*Nov. 21, 1984 -- D.C. Del. Walter Fauntroy, U.S. Civil Rights Commissioner Mary Frances Berry and Randall Robinson arrested at the South African Embassy after a sit-in in the ambassador's office to protest apartheid and the jailing of black trade unionists.
*Nov. 23 -- Fauntroy, Berry and Robinson announce the formation of the Free South Africa Movement and say protests at the embassy will become a weekday ritual. In the months ahead, 23 members of Congress, Stevie Wonder, Harry Belafonte, Amy Carter, the Rev.
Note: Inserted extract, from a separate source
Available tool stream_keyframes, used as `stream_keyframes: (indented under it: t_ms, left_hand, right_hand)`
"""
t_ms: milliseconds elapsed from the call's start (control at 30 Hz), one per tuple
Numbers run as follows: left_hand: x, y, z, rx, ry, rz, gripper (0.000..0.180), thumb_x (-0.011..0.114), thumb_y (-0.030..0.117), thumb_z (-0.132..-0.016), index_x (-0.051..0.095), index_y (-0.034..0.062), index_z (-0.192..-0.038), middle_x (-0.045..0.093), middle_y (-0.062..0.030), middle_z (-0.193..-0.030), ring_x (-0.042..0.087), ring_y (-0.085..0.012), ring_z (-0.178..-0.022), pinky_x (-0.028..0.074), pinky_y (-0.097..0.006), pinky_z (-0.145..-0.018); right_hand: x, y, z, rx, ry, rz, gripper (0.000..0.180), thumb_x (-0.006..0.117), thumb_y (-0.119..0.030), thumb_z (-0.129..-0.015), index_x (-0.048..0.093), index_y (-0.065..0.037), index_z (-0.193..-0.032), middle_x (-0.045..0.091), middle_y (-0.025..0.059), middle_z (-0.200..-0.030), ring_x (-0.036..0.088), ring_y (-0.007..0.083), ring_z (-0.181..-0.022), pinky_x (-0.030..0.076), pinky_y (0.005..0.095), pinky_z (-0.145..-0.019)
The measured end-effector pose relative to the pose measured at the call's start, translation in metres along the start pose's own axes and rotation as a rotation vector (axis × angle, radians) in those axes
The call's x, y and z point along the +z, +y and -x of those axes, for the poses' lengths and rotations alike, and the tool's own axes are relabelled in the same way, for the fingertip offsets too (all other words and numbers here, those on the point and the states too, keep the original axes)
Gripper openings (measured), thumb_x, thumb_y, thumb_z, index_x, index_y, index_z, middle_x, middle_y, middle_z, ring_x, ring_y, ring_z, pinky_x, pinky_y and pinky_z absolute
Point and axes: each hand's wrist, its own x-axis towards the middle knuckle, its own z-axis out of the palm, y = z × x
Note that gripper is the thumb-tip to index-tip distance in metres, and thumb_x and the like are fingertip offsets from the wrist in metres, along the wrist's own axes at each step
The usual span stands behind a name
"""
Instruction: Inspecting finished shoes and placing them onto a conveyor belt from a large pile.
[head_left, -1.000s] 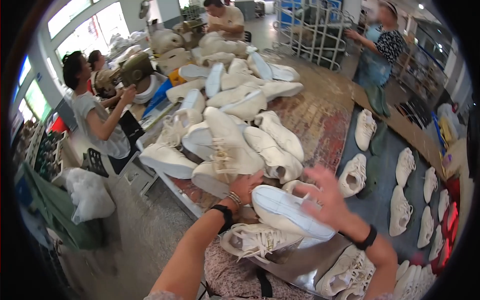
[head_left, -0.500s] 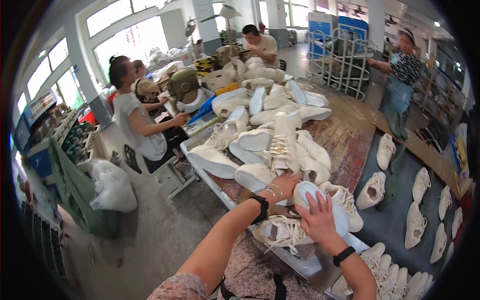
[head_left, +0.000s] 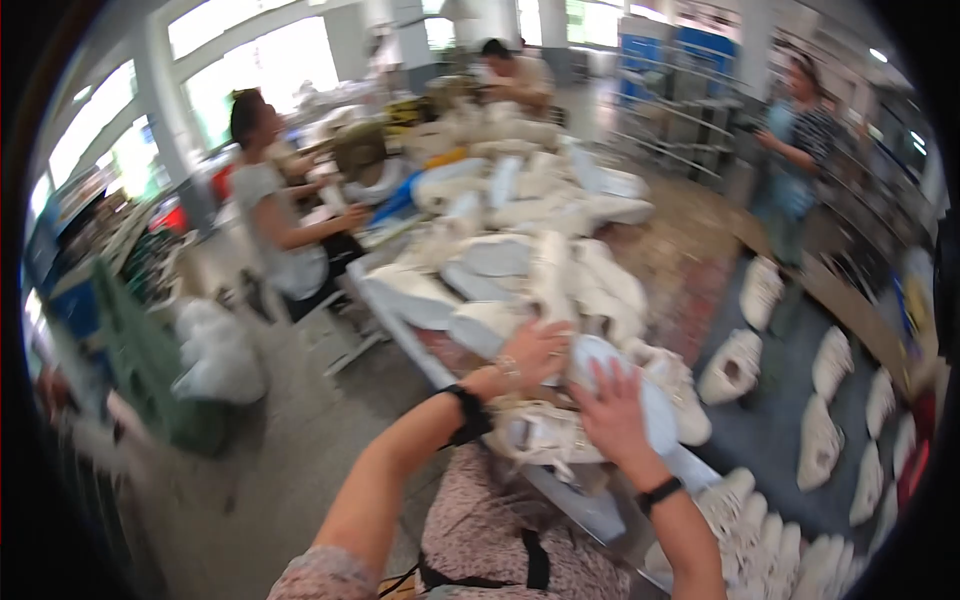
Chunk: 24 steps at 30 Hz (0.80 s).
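Observation:
A heap of cream lace-up shoes (head_left: 615, 285) with pale blue soles covers the worktable before me. My right hand (head_left: 612, 405) lies with fingers spread on the pale sole of an upturned shoe (head_left: 655, 415). Just left of it, my left hand (head_left: 535, 352) has its fingers stretched out at the near edge of the heap, by a shoe standing on end (head_left: 550, 280); motion blurs the contact. Below both hands a laced cream shoe (head_left: 540, 435) rests at the table's near edge.
More cream shoes (head_left: 822, 445) stand in rows on a dark surface at right, with a packed group (head_left: 750, 510) near my right forearm. Co-workers sit at the left (head_left: 280, 210) and far side (head_left: 515, 80); another person (head_left: 795, 150) stands at the far right by metal racks (head_left: 675, 120).
The view has shifted and blurred. My left hand's fingers now show stretched out, where they were partly hidden among the shoes. The right hand stays on the sole. The standing person's arms have drawn in.

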Motion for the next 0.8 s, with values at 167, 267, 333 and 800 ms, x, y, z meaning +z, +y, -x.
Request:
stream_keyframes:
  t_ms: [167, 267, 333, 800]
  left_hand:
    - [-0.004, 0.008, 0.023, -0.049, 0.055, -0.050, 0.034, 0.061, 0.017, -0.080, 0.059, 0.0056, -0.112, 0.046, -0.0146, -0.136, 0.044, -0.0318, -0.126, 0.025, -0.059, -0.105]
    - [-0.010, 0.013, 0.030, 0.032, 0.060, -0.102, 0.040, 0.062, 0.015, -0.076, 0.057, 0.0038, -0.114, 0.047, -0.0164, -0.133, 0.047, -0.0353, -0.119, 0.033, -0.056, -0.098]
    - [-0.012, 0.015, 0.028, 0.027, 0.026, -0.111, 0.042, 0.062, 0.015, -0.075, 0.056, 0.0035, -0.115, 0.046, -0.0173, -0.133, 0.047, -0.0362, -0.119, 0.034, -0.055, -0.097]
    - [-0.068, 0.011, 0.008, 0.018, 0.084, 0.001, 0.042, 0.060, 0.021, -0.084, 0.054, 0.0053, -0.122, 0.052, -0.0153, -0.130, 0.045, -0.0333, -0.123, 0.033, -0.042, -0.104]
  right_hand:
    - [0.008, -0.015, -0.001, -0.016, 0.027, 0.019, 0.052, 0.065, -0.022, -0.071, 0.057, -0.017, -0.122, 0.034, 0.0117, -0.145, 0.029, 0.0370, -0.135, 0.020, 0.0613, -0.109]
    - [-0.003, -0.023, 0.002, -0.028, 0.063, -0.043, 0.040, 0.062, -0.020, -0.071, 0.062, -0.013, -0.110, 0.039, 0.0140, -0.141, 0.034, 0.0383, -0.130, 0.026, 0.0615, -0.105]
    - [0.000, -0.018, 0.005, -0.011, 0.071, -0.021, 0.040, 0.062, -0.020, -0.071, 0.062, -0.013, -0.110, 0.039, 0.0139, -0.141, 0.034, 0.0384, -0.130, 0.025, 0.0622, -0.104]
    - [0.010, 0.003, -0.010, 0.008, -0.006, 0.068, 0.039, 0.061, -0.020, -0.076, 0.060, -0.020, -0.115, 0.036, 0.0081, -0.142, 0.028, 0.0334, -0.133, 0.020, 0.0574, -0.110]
Jesse Jackson and Coretta Scott King join hundreds of labor, church, civil rights and civic leaders who are arrested.
*Nov. 30 -- U.S. Attorney Joseph diGenova begins dismissing charges against the embassy demonstrators, saying they lack "prosecutive merit." Privately, his office expesses concerns that protest "show trials" will further clog the courts.
*Dec. 2 -- South African Bishop and Nobel Prize winner Desmond Tutu attends special Washington Cathedral service and thanks embassy protesters.
*Dec. 3 -- The Reagan administration defends its policy of "constructive engagement" with South Africa.
*March 7 -- The Anti-Apartheid Act of 1985 calling for U.S. economic sanctions against South Africa is introduced in the House.
*June 5 -- House approves sanctions bill, 295 to 127.
*July 11 -- Senate votes 80 to 12 for a less-sweeping bill.
*July 31 -- House and Senate negotiators approve package of economic sanctions. President Reagan says he opposes the bill.
*Aug. 12 -- More than 5,000 antiapartheid demonstrators, including New York Mayor Ed Koch and actor Paul Newman, hold symbolic funeral procession to the State Department to protest U.S.-South Africa relations.
*Sept. 9 -- Reagan averts showdown with Congress by signing an executive order containing milder economic sanctions. The Republican-controlled Senate backs the administration's measures, but supporters of tougher sanctions say they will keep pushing for stronger legislation.